While that was happening, Anderson went home and dressed for work, even though he wasn’t required to go in for a few more hours.  He was willing, maybe even eager, to work off the clock so he could be part of the team questioning these perps.  Anderson still felt responsible for the young man, seeing he was there when Hoover wandered off, and he was worried about what more might yet happen to Randy.  He didn’t want to be responsible for having the kid die due to his failures, so he was doing everything he could to find him.  Anderson also felt he should do whatever he could to make certain the perpetrators paid for what they’d done to him. 

“Make sure this interview is taped, all of it,” Anderson told one of the tech guys who would be watching the Jacobs interview from the small room on the other side of the one-way glass.  “We need to make sure everything he says is recorded.” 

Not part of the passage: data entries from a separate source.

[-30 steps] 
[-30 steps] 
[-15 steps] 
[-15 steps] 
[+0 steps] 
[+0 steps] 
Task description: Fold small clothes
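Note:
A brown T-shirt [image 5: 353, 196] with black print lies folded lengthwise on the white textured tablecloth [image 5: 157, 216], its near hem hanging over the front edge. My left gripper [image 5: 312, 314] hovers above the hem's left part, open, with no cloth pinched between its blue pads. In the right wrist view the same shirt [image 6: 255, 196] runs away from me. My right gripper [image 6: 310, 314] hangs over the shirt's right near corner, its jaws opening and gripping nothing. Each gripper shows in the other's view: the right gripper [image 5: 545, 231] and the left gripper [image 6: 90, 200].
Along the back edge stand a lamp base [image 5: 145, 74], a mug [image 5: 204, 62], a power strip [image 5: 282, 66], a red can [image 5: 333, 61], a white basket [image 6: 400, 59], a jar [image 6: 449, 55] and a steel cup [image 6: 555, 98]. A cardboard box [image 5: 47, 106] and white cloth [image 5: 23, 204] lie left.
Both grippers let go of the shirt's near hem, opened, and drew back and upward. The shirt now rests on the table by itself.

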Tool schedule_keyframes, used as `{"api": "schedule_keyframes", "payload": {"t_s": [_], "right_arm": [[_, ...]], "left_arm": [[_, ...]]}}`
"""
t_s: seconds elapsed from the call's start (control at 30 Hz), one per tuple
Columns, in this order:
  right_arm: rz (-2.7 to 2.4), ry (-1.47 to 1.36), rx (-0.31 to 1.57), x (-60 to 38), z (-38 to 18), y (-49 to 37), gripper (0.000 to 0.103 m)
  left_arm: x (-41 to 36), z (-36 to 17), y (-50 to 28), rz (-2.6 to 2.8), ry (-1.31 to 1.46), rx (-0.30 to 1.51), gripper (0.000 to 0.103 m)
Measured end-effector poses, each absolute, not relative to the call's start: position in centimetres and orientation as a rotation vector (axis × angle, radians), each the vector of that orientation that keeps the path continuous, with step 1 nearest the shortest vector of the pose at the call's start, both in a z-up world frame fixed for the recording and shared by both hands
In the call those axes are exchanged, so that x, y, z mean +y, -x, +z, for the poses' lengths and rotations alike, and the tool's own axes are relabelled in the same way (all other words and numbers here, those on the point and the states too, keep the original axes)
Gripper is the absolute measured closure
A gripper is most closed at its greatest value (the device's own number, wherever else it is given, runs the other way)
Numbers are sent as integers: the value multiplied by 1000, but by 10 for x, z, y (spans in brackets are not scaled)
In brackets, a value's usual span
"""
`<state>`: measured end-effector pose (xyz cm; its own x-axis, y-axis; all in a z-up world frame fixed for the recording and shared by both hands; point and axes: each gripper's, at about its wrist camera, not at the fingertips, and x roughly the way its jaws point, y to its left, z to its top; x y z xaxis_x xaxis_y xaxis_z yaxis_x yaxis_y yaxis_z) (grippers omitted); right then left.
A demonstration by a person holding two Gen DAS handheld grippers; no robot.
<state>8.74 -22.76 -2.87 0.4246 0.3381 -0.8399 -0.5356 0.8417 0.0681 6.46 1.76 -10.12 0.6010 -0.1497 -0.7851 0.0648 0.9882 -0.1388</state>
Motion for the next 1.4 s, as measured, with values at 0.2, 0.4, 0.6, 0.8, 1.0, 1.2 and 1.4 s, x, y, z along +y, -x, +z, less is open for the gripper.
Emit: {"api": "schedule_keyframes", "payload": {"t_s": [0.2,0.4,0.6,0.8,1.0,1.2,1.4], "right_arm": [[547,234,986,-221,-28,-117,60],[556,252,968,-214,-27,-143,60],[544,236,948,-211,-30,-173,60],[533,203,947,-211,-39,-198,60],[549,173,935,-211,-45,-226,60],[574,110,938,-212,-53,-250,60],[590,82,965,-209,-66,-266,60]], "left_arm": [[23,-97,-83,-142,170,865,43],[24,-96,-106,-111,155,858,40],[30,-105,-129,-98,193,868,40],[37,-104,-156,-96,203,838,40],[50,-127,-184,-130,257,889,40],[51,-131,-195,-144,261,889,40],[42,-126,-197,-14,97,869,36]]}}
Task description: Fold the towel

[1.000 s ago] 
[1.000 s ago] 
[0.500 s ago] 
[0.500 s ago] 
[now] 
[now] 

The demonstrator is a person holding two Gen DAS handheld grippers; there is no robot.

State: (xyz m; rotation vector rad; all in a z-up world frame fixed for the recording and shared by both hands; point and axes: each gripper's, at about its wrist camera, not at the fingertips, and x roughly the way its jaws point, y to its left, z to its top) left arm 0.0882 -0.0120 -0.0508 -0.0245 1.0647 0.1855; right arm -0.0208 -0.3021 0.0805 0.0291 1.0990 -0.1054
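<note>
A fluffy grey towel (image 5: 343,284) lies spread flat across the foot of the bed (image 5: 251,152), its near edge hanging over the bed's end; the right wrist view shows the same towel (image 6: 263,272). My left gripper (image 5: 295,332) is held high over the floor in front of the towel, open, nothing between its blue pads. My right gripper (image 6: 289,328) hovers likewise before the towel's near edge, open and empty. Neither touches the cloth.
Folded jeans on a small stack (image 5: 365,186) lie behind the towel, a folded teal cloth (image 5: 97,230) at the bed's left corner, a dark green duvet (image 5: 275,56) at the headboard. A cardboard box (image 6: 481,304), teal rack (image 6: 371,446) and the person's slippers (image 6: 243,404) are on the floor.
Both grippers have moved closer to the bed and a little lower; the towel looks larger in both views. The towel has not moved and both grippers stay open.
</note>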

“Would you like to be the one to interrogate him then?” the senior deputy asked.  “It’s not standard procedure, but since you know more about this case than anyone else, it’s probably appropriate. 

“Yeah, if you don’t mind.  I’d love to ask the questions,” Anderson agreed.  “I talked to Hoover and probably know a little more about what questions should be asked.” 

Anderson was allowed to go in to question Jacobs.  The other deputy said he wouldn’t interfere unless it looked as if Anderson was doing something wrong or wandered into a shaky area that could get him into trouble.  Confident, Anderson strode into the interview room. 

After advising Jacobs of his rights and making certain he understood them, Anderson asked his first question. 

“I understand you know Randy Hoover,” Anderson began. 

“Yeah, he’s a fag I went to school with,” Jacobs replied. 

“It doesn’t sound as if you two were friends.  Have you seen him lately?” Anderson asked. 

“Nah, not since we graduated,” Jacobs answered.  “We don’t exactly hang out in the same crowds.” 

“You might want to reconsider your answer,” Anderson suggested, as he cued up the surveillance recording and played it for Jacobs. 

When it first came up on the TV, Jacobs still looked fairly smug.  With the cap on his head and his face bent down and turned away from the camera, there was no way anyone could tell it was him.  However, that changed when Hoover opened the door and Jacobs looked up to greet him.  Anderson froze the recording at that point to show Jacobs his face could clearly be seen staring toward the lens. 

“Now, I’ll ask you again,” Anderson stated.  “Have you seen Randy Hoover lately?” 

“Ok, so I saw him a couple of nights ago,” Jacobs admitted,  “Charlie wanted me to go with him when he went to talk to Hoover.” 

“By Charlie, do you mean Charles Hopkins?” Anderson followed. 

“Yeah, that’s Charlie’s name,” Jacobs agreed. 

At this point, Anderson resumed playing the security recording.  Now, it showed Hoover being led away from the house with Hopkins holding a gun to his ribs.  Anderson stopped the recording again. 

“It looks like you wanted to do more than just talk to him,” Anderson stated. 

“Yeah, alright,” Jacobs conceded.  “Charlie said he wanted to get even with him for screwing up his life.  Charlie felt Hoover messed everything up for him and that’s why he was having so much trouble now.” 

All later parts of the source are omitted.